TASK TO COMPLETE » The expected answer holds every line from the first line of the data below through the line containing "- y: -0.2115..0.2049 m", exactly as written, and no other line.

_ _ _

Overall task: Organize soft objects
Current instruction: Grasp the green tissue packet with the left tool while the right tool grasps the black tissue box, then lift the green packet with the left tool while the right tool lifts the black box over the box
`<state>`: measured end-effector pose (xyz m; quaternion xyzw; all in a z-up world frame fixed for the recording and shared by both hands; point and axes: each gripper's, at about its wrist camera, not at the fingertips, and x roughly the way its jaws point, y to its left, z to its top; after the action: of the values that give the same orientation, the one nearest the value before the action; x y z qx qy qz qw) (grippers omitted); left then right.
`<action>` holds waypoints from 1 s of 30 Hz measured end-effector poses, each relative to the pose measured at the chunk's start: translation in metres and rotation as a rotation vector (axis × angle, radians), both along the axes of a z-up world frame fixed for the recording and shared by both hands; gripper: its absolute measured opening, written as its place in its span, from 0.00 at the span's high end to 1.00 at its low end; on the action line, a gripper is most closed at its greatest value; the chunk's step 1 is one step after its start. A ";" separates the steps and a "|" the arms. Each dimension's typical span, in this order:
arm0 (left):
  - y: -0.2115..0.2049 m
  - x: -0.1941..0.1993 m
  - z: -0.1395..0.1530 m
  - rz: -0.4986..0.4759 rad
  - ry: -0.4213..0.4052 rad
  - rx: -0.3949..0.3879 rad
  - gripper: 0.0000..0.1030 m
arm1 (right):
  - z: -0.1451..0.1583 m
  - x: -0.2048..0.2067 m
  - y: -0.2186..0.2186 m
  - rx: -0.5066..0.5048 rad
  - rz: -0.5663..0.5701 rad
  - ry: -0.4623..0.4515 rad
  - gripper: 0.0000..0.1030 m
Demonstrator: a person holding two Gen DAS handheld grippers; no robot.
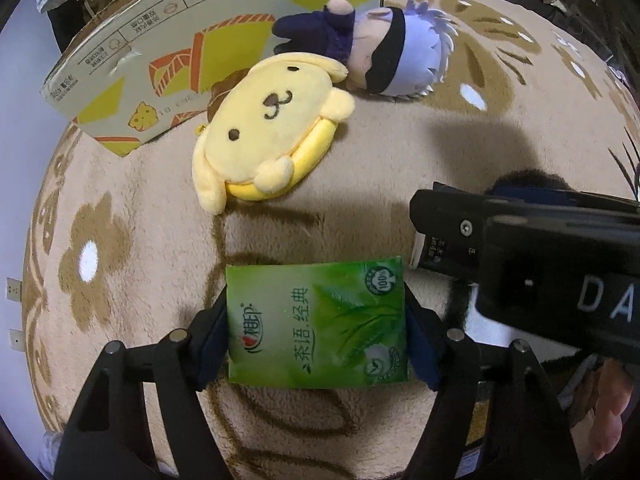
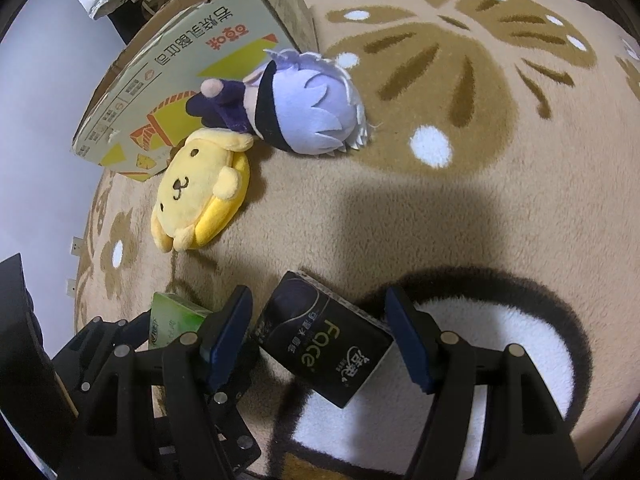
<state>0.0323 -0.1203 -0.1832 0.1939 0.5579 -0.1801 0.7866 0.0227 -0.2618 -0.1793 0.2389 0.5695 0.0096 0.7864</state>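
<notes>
Soft light green tissue pack (image 1: 316, 322) pinched across short sides by left gripper (image 1: 317, 330) (crushable, slick wrap); right gripper (image 2: 320, 342) spread astride black tissue pack (image 2: 326, 344) on rug (image 2: 400, 220).

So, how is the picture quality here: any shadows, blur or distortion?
Left wrist view: sharp, strong fisheye bending of the cardboard box; the green tissue pack evenly lit, a soft shadow on the rug. Right wrist view: a broad shadow across the rug, dim corners, the black tissue pack dark but readable.

beige flowered rug (image 1: 360, 152), printed cardboard box (image 1: 168, 52)
</notes>
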 end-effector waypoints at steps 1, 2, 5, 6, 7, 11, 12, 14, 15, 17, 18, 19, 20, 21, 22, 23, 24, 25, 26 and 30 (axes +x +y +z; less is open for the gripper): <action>0.000 -0.001 0.000 -0.001 -0.002 0.002 0.29 | 0.000 0.000 0.000 0.000 -0.002 0.002 0.29; 0.000 -0.001 0.000 0.000 -0.004 0.004 0.29 | -0.001 0.000 -0.001 0.000 -0.004 0.004 0.29; 0.001 0.002 0.000 -0.002 -0.010 0.012 0.29 | -0.004 0.002 0.000 -0.012 -0.005 0.014 0.29; 0.001 0.001 0.001 0.000 -0.011 0.015 0.29 | -0.005 0.003 0.001 -0.017 -0.007 0.018 0.28; 0.002 -0.001 0.001 0.006 -0.011 0.014 0.29 | -0.006 0.004 0.002 -0.021 -0.009 0.020 0.28; 0.007 0.012 0.001 0.029 -0.010 0.007 0.29 | -0.009 0.007 0.009 -0.061 -0.004 0.026 0.28; 0.008 0.013 0.001 0.033 -0.012 0.008 0.29 | -0.009 0.008 0.011 -0.076 -0.001 0.029 0.29; 0.012 0.016 0.001 0.044 -0.016 0.005 0.29 | -0.008 0.008 0.015 -0.105 0.007 0.028 0.31; 0.013 0.017 0.002 0.048 -0.018 0.004 0.29 | -0.008 0.008 0.016 -0.113 0.007 0.025 0.32; 0.017 0.019 0.004 0.055 -0.028 0.003 0.29 | -0.007 0.007 0.015 -0.104 -0.004 0.016 0.33; 0.019 0.020 0.005 0.060 -0.035 0.003 0.29 | -0.006 0.007 0.013 -0.099 -0.012 0.011 0.40; 0.022 0.021 0.007 0.064 -0.040 0.002 0.29 | -0.004 0.006 0.011 -0.111 -0.018 0.007 0.61; 0.024 0.021 0.007 0.069 -0.044 0.000 0.29 | -0.002 0.006 0.007 -0.136 -0.022 0.003 0.65; 0.026 0.022 0.008 0.074 -0.048 -0.002 0.29 | -0.001 0.005 0.003 -0.130 -0.032 -0.003 0.66; 0.027 0.024 0.009 0.079 -0.049 -0.004 0.29 | -0.002 0.005 -0.001 -0.109 -0.040 0.000 0.67; 0.029 0.025 0.009 0.082 -0.049 -0.004 0.29 | -0.003 0.005 -0.002 -0.101 -0.043 0.002 0.67; 0.028 0.023 0.009 0.086 -0.050 -0.004 0.29 | -0.003 0.006 -0.003 -0.099 -0.043 0.003 0.68; 0.029 0.024 0.009 0.089 -0.051 -0.003 0.29 | -0.003 0.006 -0.004 -0.104 -0.041 0.003 0.69; 0.031 0.025 0.009 0.092 -0.052 -0.003 0.29 | -0.002 0.007 -0.004 -0.113 -0.035 0.000 0.70; 0.025 0.014 0.015 0.112 -0.068 -0.002 0.29 | -0.002 0.007 -0.006 -0.092 -0.049 -0.005 0.69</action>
<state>0.0463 -0.0948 -0.1681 0.1676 0.5406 -0.1295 0.8142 0.0301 -0.2676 -0.1809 0.2165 0.5616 -0.0352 0.7978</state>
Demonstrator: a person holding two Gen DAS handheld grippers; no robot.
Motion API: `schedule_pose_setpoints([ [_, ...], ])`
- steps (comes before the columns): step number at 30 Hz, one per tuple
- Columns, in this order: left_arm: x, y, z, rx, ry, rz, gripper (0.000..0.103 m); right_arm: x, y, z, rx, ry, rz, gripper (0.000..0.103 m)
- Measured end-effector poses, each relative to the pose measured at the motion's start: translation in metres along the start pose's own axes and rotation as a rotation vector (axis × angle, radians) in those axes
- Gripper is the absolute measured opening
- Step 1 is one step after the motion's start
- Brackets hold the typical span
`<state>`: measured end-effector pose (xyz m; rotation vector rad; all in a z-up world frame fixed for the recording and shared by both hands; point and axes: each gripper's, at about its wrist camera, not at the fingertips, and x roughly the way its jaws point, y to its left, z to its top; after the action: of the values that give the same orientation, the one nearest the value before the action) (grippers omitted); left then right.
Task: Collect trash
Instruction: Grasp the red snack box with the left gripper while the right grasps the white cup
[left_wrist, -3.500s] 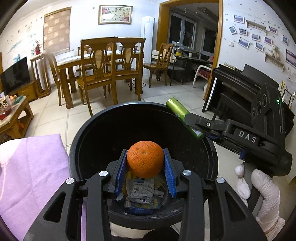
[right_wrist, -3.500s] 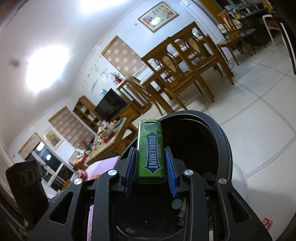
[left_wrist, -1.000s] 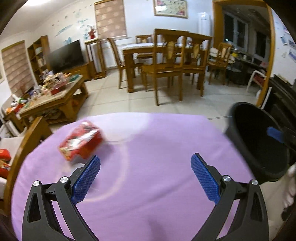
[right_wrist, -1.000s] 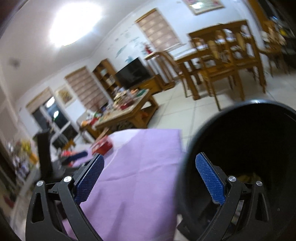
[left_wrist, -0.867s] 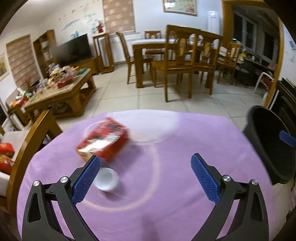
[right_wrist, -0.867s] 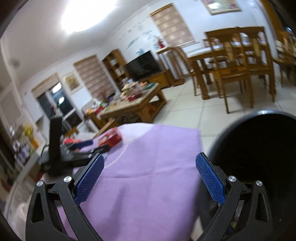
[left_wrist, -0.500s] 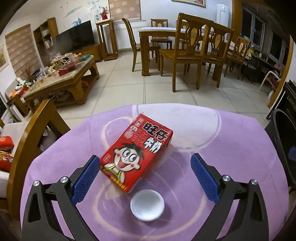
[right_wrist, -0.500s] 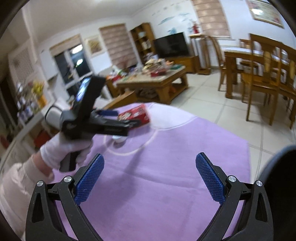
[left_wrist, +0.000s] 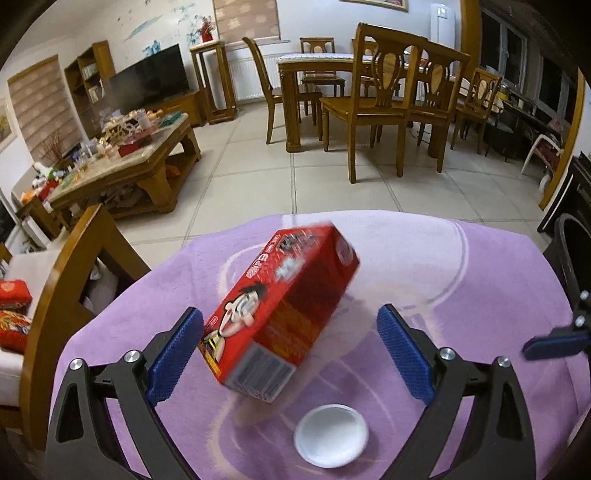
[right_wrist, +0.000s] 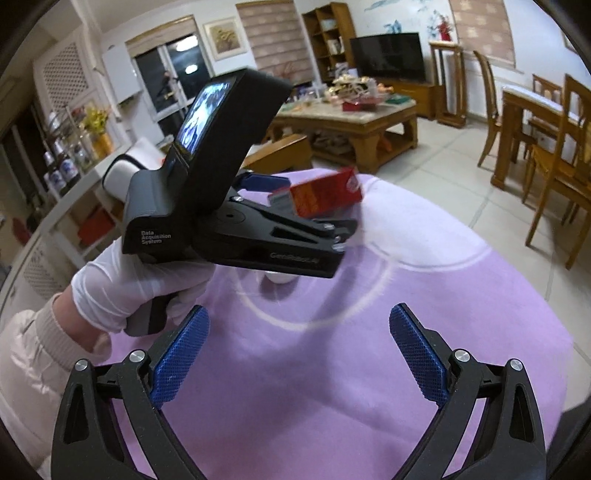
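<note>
Red milk carton now sits between the spread left claw, closer than 0.5 s ago, on the purple tabletop; grasp imminent. Right claw spread, empty. White cap at 6 o'clock.

Your left gripper has black angular arms with triangular cutouts, silver screws at the joints, and blue cross-hatched pads. The right gripper matches it. Your left hand wears a white glove above a pale pink sleeve. The housing above the handle reads "Data Acquisition System" and carries a small lit screen.
</note>
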<state>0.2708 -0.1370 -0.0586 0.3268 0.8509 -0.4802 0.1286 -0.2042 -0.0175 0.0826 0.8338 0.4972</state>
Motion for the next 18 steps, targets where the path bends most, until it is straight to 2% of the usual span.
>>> schedule_pose_setpoints([
  [2, 0.009, 0.014, -0.001, -0.049, 0.048, -0.063, 0.059, 0.013, 0.002, 0.008, 0.008, 0.016, 0.009, 0.092],
  [3, 0.011, 0.019, -0.003, -0.07, 0.056, -0.081, 0.055, 0.02, 0.005, 0.011, 0.012, 0.025, 0.017, 0.091],
  [5, 0.008, 0.029, -0.004, -0.097, 0.038, -0.11, 0.051, 0.031, 0.007, 0.018, 0.023, 0.039, 0.031, 0.087],
  [13, 0.002, 0.04, -0.006, -0.133, 0.029, -0.149, 0.035, 0.069, 0.018, 0.038, 0.037, 0.074, 0.044, 0.084],
  [14, 0.001, 0.039, -0.007, -0.138, 0.024, -0.154, 0.035, 0.073, 0.02, 0.04, 0.031, 0.076, 0.042, 0.079],
  [18, 0.0, 0.038, -0.009, -0.144, 0.007, -0.149, 0.034, 0.092, 0.03, 0.047, -0.006, 0.109, -0.003, 0.069],
])
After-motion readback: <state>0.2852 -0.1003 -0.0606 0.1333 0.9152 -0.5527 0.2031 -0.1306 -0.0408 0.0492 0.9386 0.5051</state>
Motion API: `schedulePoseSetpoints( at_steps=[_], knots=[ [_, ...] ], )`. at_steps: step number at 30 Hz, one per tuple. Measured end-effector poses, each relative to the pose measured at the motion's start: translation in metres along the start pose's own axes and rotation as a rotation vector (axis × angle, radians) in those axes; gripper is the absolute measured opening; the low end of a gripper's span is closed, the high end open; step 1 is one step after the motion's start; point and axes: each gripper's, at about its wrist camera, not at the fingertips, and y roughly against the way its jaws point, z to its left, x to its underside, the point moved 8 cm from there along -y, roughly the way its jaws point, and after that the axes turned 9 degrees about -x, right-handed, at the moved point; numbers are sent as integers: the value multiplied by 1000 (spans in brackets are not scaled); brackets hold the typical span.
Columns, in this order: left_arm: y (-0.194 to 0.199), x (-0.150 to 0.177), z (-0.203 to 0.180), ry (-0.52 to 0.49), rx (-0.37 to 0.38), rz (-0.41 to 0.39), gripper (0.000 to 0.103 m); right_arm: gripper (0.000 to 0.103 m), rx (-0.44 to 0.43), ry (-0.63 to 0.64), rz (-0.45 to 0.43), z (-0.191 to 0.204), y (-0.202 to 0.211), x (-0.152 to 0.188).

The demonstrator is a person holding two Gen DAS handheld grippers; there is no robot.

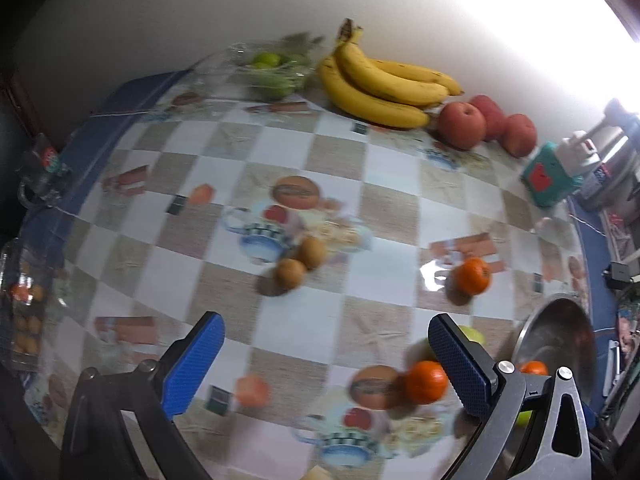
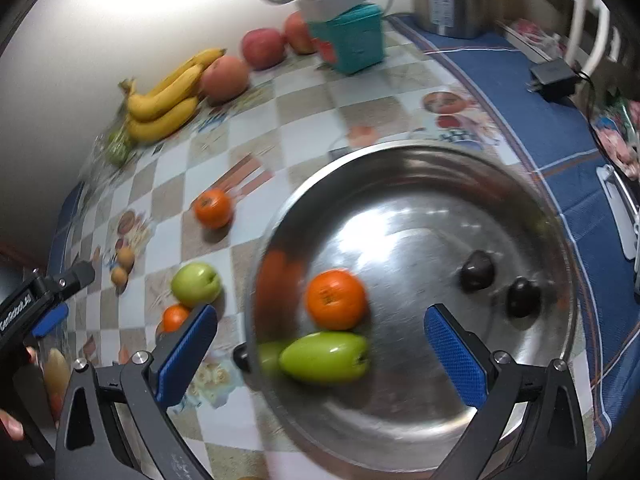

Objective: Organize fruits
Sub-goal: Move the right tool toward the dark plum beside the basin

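Both grippers are spread and empty; the left gripper [image 1: 326, 354] is nearer the loose orange [image 1: 426, 381], just right of its fingers, beside the steel bowl [image 1: 560, 320] at the table's near edge

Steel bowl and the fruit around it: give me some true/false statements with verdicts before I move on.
1. The steel bowl holds an orange. True.
2. The green apple lies in the bowl. False: it sits on the table beside it.
3. The right gripper grips the orange. False: it is open, holding nothing.
4. The bananas lie near the wall. True.
5. The left gripper is open. True.
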Motion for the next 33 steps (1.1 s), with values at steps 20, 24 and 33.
schedulePoseSetpoints(
  at_steps=[20,24,33],
  knots=[
    [-2,20,50,46,26,26,103,103,-107,143,157,78,-21,46],
    [-1,19,51,52,45,27,103,103,-101,147,164,82,-21,50],
    [1,18,53,63,77,29,103,103,-98,188,165,94,-23,52]
  ],
)
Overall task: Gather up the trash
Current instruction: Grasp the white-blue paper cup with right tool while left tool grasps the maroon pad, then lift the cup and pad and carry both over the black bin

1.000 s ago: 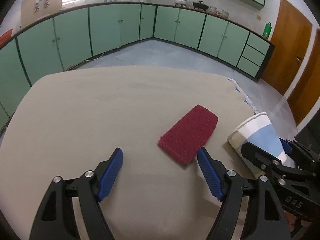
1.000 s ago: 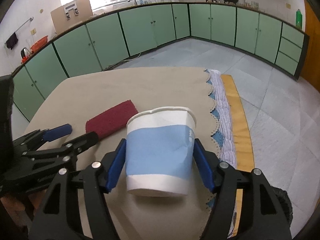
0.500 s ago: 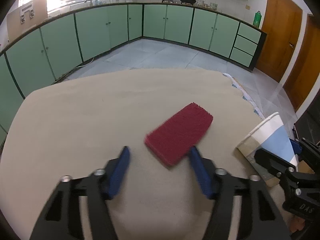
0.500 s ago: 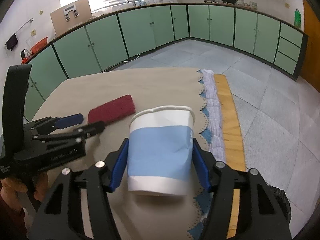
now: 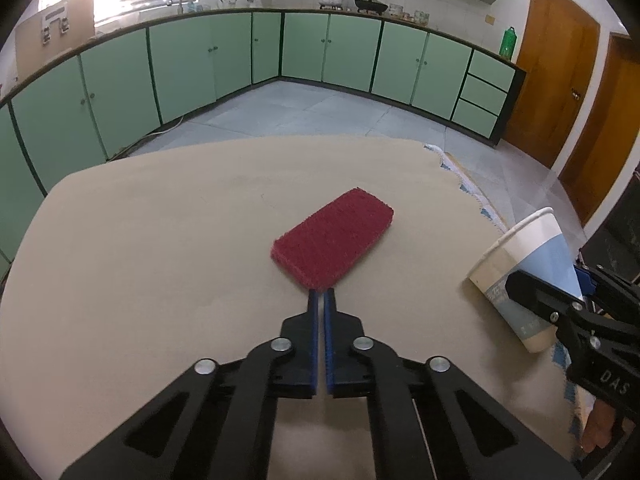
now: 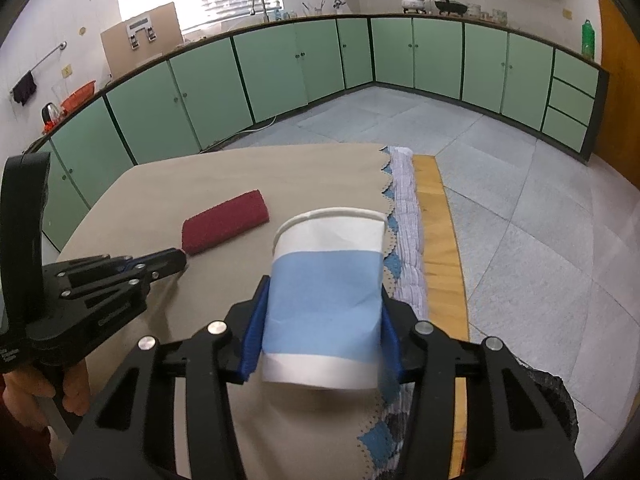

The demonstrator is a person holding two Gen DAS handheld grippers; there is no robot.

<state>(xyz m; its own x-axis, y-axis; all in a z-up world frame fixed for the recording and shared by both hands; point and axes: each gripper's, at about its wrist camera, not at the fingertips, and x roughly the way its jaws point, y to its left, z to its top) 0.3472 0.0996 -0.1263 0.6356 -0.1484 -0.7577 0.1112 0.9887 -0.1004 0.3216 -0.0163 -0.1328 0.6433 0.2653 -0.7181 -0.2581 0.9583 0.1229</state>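
The paper cup (image 6: 326, 300), white with a broad blue band, sits between the blue pads of the right gripper (image 6: 320, 334), rim away from the camera; the jaws have just been closing and now press its sides, whose paper shows a crease. From the left wrist view the same cup (image 5: 524, 264) appears tilted, low on the right, its rim turned toward the table's middle and its lower part hidden behind the black frame of the right gripper (image 5: 576, 300). Left of the cup and further forward lies a dark red scouring pad (image 6: 225, 226), flat on the beige tablecloth (image 6: 168, 192). The left gripper (image 5: 319, 296) has its jaws brought fully together with nothing between them, and its tips stand just at the near corner of the scouring pad (image 5: 332, 242); whether they touch it cannot be told. In the right wrist view that left gripper (image 6: 176, 260) reaches in from the left, held by a hand (image 6: 60, 392) at the lower left edge. Right of the cup the cloth ends in a scalloped blue and white trim (image 6: 404, 216) over a strip of wooden table edge (image 6: 436, 232). Beyond are a grey tiled floor (image 6: 500, 184) and green cabinets (image 6: 280, 68) along the walls.
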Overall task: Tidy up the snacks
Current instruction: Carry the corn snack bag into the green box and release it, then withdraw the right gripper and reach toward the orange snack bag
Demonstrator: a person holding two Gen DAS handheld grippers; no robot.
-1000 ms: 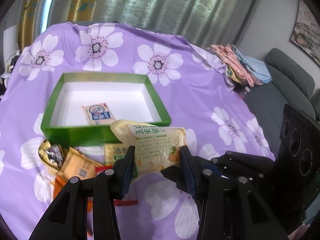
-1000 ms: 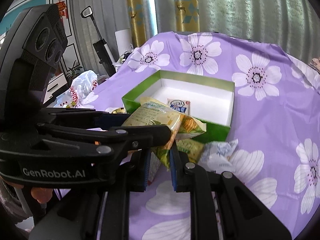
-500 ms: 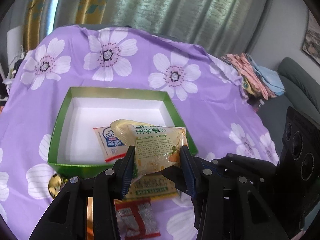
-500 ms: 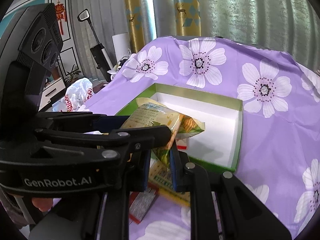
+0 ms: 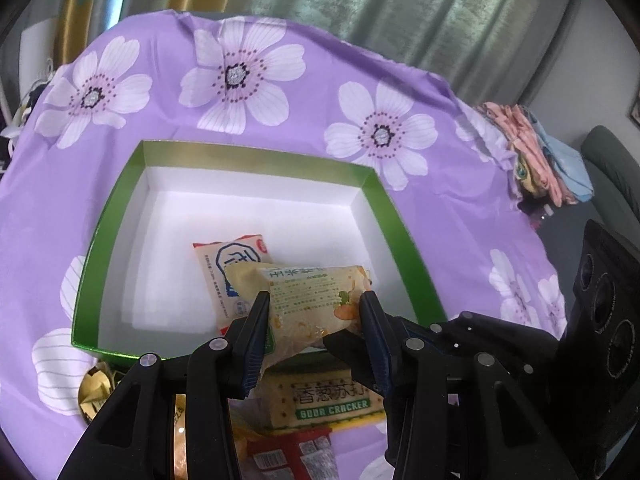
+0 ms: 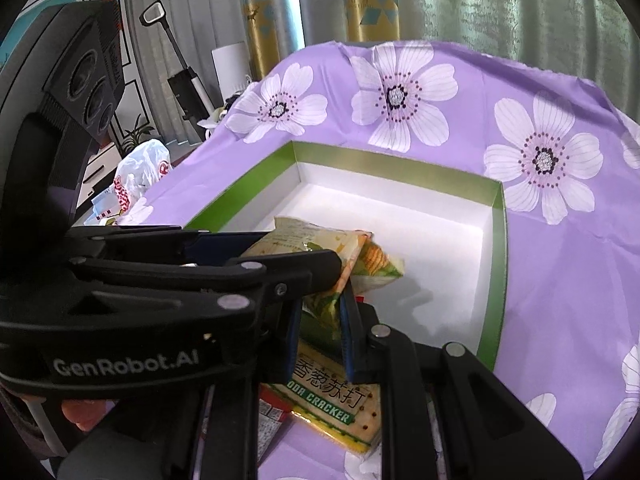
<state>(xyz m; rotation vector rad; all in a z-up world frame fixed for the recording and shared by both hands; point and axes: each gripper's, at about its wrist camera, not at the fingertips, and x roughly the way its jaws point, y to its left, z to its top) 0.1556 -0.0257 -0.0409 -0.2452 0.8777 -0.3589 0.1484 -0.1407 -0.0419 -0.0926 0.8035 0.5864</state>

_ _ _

WRITTEN REPLY »
Overall task: Organize soft objects
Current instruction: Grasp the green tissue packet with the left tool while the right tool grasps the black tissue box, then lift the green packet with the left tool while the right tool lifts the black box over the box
`<state>`: measured end-effector pose (xyz m; quaternion xyzw; all in a z-up world frame fixed for the recording and shared by both hands; point and axes: each gripper's, at about its wrist camera, not at the fingertips, and x roughly the way its jaws point, y to its left, z to its top; after the action: of the values that give the same orientation, the one nearest the value before the action; x y z qx qy qz qw) (grippers omitted); left then right.
`<action>` holds waypoints from 1 s of 30 Hz measured end-effector poses, each relative to the pose measured at the chunk's start: translation in metres and rotation as a rotation vector (axis × angle, radians), both along the axes of a z-up world frame fixed for the recording and shared by both hands; gripper: its absolute measured opening, written as its place in its span, from 0.00 at the span's high end to 1.00 at its low end; on the action line, a gripper is most closed at its greatest value; the chunk's step 1 is one step after its start. A ";" separates the steps and a "|" the arms. Each dimension's typical span, in this order:
arm0 (left):
  - y: -0.2115..0.2049 m

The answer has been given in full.